FIG. 1 is a perspective view of a multi-sapphire ribbon used in the best mode of the present invention, FIG. 2 is an explanatory view of the surface of each multi-sapphire ribbon, and FIG. Illustrations of the ribbon surface and crystal orientation are shown respectively. In addition, about the clamp for raising etc., description in a figure is abbreviate | omitted.

As shown in FIG. 1, in this embodiment, the sapphire multi-ribbon 1 is grown by the EFG method. In FIG. 1, all of the sapphire ribbons 3 grown from the seed substrate 2 have a width of 6 inches or more. In addition, as can be seen from FIG. 2, in the present embodiment, in FIG. 1, C is the crystal orientation [0.0.0.1] plane of the sapphire single crystal on the surface direction s side of the sapphire ribbon 3 indicated by hatching. The surface was grown, and the difference between the surface direction s of the sapphire ribbon 3 and the crystal orientation c of the C plane was grown within 2 °.

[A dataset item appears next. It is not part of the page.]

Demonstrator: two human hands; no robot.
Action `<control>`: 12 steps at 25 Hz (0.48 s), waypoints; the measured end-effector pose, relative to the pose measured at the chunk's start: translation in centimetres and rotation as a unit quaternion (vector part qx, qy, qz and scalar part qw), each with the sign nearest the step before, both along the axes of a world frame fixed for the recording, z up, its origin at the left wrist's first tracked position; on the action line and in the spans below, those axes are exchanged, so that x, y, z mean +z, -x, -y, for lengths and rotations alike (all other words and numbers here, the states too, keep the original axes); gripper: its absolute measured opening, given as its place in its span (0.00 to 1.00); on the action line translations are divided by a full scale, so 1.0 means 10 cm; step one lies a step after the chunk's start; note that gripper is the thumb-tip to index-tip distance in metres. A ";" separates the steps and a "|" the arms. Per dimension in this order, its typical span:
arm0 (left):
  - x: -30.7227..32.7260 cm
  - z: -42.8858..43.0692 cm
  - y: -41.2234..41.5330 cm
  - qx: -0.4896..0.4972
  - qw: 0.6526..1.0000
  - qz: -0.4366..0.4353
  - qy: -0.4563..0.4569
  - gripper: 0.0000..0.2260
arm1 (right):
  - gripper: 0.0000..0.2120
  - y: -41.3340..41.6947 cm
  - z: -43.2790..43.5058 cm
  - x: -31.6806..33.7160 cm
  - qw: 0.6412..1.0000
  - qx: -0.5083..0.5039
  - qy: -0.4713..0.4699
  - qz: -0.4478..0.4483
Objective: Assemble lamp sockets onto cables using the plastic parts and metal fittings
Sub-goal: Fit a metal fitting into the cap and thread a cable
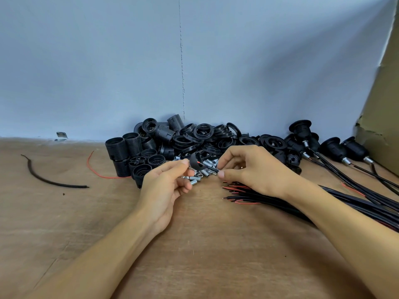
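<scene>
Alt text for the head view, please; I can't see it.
The right hand pinches a black cable whose end meets a small black cap held by the left hand, above a wooden table. Behind lie black socket parts and metal fittings; more cables lie right.

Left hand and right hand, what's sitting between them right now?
In the head view: a black socket cap pinched by the left hand, a cable from the right hand reaching it, and metal fittings below.

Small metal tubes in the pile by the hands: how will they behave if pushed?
The metal tubes are short cylinders lying on their sides, so likely to roll on the flat table. Shiny and small, probably slippery to pinch.
</scene>
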State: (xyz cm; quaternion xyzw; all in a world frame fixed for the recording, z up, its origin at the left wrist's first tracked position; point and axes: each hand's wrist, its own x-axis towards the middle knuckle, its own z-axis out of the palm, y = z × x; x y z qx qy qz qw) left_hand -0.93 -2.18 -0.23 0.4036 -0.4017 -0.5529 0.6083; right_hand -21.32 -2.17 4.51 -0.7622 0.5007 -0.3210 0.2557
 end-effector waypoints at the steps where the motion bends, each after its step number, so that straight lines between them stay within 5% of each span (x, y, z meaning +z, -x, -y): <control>1: 0.00 0.00 0.00 0.001 1.000 0.000 -0.001 0.08 | 0.06 0.00 0.00 0.00 1.000 0.004 0.001 0.004; 12: -0.02 0.05 -0.03 -0.018 1.000 -0.008 -0.022 0.07 | 0.05 0.01 0.00 -0.01 0.999 -0.010 0.038 0.030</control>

In this embodiment, by setting various conditions such as the crystal orientation of the seed substrate 2, the pulling direction, the pulling speed, and the growth temperature, the angle of the crystal orientation c of the C plane with respect to the surface direction s appearing as undulations on the surface of the sapphire ribbon 3 is set. All are within 2 °. More specifically, in the growth of this embodiment in which the seed substrate end face is pulled up in the vertical direction with the C-axis as the C axis, the lifting speed is gradually increased from 0.8 inch / hour to finally 1.5 inch / hour. By raising the temperature range to 40 ° C. such as 2060-2100 ° C., 2090 ° C.-2130 ° C., etc., and changing the temperature within 1 ° C. at a time, The swell can be kept within 2 ° C. As a result, a general-purpose laser that is incident from the vertical direction on the surface of the sapphire ribbon 3 serving as the crystal habit plane of the sapphire ribbon 3 is reflected from the C surface of the sapphire ribbon 3 in a state where scattering is suppressed, and the crystal from the reflection angle is reflected. It was possible to deal with orientation measurement. In addition, from the same technical viewpoint as this embodiment, it is shown in FIG. 2 on the surface direction s side [1. -0.2.2] The R-plane to be the plane is grown and the deviation between the surface direction s and the crystal orientation of the R-plane is set within 2 °, thereby suppressing the scattering of the general-purpose laser from the R-plane. It is also possible to reflect in the state and correspond to the crystal orientation measurement from the reflection angle.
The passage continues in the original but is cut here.